-- Task directions --
What you return must match the listing below line for line, minus its pictures.

-- Data shown --
════════

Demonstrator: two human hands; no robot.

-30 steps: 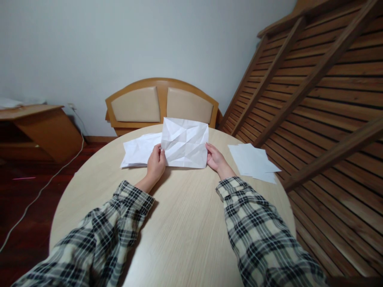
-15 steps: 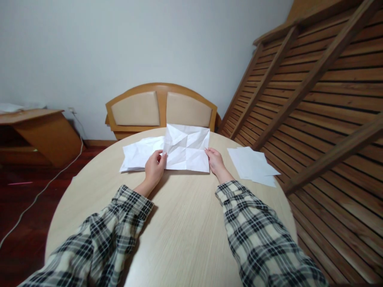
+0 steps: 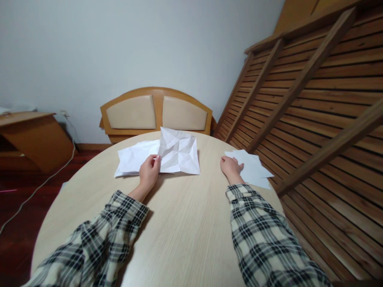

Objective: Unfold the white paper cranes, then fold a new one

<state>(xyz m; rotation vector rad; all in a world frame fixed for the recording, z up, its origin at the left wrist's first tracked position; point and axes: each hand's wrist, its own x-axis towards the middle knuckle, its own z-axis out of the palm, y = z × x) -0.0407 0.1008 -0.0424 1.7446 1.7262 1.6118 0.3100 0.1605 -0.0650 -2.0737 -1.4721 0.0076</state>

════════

-- Exercise output --
Demonstrator: two human hands; no robot.

-30 steps: 
-15 steps: 
+0 steps: 

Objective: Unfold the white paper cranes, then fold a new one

<state>(xyz m; rotation vector rad; all in a world frame fixed for the recording, z up, its origin at the left wrist's first tracked position; point and axes: each hand's wrist, its own x-axis towards the middle knuckle, its own z-axis out of the palm, y = z × x) -0.0407 0.1008 -0.0424 1.7446 1.7262 1.6118 0.3100 0.1605 -0.0650 -2.0737 -1.4721 0.0076</state>

The answer has nothing more to it.